Travel has always been – and will continue to be – an integral part of my life and work. I was fortunate that morning sickness was the only ailment that I had to worry about while traveling so broadly. What would I have done if the Zika virus had been spreading then? How would I react if research was going to take me to South America? I can only imagine I would have immediately begun doing the thing I’m probably best at – asking questions.

The rise of contradictory information

CDCI’ve put thought into what I would need to know to weigh my decision – risks, incidence, speed of transmission in affected areas, prevention, available treatments and potential outcomes. I also know where I would probably turn to start gathering information: Google. There, I’d see the most recent media coverage and come across links to the Centers for Disease Control (CDC) or World Health Organization (WHO) early in the results.

The problem is that with the wealth of information available today – and the speed of sharing that information – there are mixed messages and conflicting facts abound. At present, the head of the CDC recommends against pregnant women traveling to regions where Zika is spreading but the director of WHO has suggested that pregnant women can travel if they take appropriate precautions to avoid mosquito bites. As more information emerges, it is likely that recommendations will change. The abundance of conflicting recommendations has historic precedent in other recent disease outbreaks, including Ebola, West Nile and H1N1 (also known as swine flu, which I actually did contract while traveling).

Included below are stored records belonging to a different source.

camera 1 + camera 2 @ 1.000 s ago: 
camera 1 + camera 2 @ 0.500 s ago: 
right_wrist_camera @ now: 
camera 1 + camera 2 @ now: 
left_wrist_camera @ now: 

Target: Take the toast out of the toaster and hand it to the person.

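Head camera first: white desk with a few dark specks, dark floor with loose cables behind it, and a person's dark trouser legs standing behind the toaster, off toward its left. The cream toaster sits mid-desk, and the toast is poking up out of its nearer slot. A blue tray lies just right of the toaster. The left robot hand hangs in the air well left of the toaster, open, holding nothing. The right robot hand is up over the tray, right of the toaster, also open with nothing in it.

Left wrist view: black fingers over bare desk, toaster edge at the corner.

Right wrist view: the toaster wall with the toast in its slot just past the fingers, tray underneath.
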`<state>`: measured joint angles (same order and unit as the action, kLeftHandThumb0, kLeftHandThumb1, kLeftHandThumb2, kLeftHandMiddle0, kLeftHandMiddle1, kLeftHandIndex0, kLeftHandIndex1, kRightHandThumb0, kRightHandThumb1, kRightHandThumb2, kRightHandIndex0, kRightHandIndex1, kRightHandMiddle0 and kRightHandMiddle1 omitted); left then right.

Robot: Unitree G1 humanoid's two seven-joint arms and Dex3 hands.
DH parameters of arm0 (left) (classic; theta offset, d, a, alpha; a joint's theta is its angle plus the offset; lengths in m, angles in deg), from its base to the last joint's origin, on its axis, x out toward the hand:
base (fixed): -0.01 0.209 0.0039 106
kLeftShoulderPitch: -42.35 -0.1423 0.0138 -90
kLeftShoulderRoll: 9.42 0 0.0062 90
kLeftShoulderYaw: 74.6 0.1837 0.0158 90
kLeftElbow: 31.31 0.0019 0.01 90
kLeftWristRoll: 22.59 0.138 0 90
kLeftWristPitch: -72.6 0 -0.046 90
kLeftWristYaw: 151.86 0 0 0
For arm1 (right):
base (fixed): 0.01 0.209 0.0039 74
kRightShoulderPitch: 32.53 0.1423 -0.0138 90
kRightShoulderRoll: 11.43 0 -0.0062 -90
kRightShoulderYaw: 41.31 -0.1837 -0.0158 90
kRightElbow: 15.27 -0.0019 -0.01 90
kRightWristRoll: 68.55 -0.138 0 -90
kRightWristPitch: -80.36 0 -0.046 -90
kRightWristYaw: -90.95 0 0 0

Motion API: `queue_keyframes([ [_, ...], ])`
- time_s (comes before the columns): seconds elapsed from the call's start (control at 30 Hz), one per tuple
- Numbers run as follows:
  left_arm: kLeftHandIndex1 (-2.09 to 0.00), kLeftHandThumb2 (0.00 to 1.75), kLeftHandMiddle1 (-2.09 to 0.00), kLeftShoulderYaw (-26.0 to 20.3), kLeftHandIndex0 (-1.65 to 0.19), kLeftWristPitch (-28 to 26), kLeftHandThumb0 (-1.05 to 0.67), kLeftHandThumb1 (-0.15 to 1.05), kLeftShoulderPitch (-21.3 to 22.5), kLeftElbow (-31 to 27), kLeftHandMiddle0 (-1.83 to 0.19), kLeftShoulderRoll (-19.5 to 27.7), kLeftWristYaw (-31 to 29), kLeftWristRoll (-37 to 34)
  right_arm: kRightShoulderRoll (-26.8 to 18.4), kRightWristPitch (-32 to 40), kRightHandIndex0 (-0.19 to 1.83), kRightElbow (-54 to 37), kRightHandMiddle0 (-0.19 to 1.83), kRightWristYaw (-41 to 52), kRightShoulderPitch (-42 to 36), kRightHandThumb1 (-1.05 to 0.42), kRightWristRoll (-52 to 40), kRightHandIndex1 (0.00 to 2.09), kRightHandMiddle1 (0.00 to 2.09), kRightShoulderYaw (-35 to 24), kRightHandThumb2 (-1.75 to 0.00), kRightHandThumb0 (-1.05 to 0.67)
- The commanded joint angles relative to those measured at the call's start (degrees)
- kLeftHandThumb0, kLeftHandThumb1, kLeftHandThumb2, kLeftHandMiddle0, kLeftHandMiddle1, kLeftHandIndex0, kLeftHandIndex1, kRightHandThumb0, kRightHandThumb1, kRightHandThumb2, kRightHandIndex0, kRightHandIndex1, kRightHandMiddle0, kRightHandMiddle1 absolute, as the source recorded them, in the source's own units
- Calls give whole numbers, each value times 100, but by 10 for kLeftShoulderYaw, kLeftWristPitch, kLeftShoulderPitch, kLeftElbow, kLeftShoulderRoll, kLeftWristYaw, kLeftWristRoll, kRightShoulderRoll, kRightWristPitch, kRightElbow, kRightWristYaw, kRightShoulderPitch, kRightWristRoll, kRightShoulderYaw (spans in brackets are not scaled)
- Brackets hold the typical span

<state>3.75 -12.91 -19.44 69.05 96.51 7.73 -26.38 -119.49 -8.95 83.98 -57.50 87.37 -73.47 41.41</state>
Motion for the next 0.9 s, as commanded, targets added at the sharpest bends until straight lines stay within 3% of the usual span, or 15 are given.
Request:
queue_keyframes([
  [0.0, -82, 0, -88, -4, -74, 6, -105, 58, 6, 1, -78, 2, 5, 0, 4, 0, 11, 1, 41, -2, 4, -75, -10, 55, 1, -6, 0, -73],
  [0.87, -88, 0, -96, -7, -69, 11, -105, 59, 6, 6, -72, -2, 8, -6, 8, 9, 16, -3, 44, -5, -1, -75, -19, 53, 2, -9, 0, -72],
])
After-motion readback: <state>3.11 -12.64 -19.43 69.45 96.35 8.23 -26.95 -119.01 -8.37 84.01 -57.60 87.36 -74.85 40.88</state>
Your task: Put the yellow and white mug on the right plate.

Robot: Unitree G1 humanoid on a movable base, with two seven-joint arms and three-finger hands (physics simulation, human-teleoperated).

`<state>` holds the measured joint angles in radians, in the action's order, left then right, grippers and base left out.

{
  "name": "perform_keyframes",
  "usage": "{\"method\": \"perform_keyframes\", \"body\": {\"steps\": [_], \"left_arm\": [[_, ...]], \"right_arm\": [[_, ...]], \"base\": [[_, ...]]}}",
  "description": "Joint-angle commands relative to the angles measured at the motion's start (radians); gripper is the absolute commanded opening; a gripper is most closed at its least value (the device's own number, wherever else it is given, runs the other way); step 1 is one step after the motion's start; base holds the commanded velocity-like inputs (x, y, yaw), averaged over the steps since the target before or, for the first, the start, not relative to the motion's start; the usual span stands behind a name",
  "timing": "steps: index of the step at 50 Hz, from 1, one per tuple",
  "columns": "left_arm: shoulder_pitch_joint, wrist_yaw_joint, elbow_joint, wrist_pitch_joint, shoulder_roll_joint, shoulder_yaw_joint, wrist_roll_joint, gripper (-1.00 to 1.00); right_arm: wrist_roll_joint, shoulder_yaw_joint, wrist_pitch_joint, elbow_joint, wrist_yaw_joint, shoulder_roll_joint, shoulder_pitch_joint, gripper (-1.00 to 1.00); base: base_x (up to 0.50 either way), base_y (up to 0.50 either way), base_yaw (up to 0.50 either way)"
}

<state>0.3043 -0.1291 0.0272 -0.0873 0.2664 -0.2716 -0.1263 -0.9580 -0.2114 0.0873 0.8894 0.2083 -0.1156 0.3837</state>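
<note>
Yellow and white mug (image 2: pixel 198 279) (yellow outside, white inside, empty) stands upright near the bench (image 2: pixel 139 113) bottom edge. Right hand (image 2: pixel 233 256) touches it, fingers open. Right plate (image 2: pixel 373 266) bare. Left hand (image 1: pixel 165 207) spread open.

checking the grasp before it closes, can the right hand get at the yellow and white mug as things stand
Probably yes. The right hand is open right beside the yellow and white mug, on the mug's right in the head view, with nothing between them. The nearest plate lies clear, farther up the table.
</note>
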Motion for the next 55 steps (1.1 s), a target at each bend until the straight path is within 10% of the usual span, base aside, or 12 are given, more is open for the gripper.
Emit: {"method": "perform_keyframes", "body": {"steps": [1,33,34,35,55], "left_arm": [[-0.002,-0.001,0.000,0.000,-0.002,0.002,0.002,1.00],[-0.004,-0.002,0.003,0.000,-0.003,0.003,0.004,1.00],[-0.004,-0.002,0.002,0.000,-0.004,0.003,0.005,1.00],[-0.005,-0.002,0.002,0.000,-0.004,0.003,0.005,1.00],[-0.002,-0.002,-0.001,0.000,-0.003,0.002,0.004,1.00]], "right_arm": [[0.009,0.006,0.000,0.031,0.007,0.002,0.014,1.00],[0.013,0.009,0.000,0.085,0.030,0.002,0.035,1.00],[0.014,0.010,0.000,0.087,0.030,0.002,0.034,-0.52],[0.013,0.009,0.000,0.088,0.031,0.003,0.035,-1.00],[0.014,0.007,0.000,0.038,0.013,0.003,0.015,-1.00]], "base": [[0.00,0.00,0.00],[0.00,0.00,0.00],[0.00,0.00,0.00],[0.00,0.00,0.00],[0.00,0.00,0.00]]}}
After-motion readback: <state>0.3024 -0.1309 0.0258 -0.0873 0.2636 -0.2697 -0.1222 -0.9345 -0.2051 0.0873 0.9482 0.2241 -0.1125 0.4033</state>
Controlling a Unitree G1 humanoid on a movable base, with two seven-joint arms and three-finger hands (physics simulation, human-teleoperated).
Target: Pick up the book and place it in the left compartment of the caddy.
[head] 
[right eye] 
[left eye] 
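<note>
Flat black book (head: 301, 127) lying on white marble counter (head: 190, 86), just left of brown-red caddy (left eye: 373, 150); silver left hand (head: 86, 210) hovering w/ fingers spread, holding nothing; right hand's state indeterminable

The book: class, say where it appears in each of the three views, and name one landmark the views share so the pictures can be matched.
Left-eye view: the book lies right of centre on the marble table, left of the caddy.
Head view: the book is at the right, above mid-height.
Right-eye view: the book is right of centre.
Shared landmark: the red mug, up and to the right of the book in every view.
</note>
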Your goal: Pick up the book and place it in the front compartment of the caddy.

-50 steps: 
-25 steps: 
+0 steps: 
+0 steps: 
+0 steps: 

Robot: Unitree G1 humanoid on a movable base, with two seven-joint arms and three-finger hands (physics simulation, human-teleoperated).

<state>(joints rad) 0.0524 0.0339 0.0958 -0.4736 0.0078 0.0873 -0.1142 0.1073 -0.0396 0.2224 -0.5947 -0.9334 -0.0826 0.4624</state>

It is not only infectious disease that is afflicted with the rise of contradictory information, making health care decisions increasingly complex for patients. With almost every disease I research, I hear patients describe inconsistent recommendations between different specialists, between their physician and their pharmacist, between what their nurse said and what the Internet said, between what their clinic recommended and what their insurer has deemed appropriate. While the Information Age offers a degree of empowerment to patients, it can also leave them bewildered and confused about what is truly best for them.

Research implications

As organizations and companies work to educate patients about diseases and treatment options, it becomes increasingly important to guide patients through that confusion.  Having conducted message and advertising testing among many different therapeutic areas, I’d like to share several takeaways:

  • Patients frequently mention that relevance, simplicity and credibility are critical to capturing their attention and motivating them to seek more information.
  • Usability testing with patient education and patient-oriented Web sites tells us that ease of navigation and personalization are successful strategies to implement to increase time spent browsing and recall of information.
  • Content creators need to be mindful of the range of health literacy that exists among patients. Many factors can influence how much a patient may or may not know about their disease or health care in general.

 

I’m grateful that I did not have to face the travel dilemma that the Zika virus presents during my pregnancy and am increasingly empathetic toward patients who face similar difficult decisions with even higher stakes. As marketers and researchers, I hope we can work to advocate for not only making information accessible to patients but also simplifying the information-seeking process so they can feel confident in their health care decisions.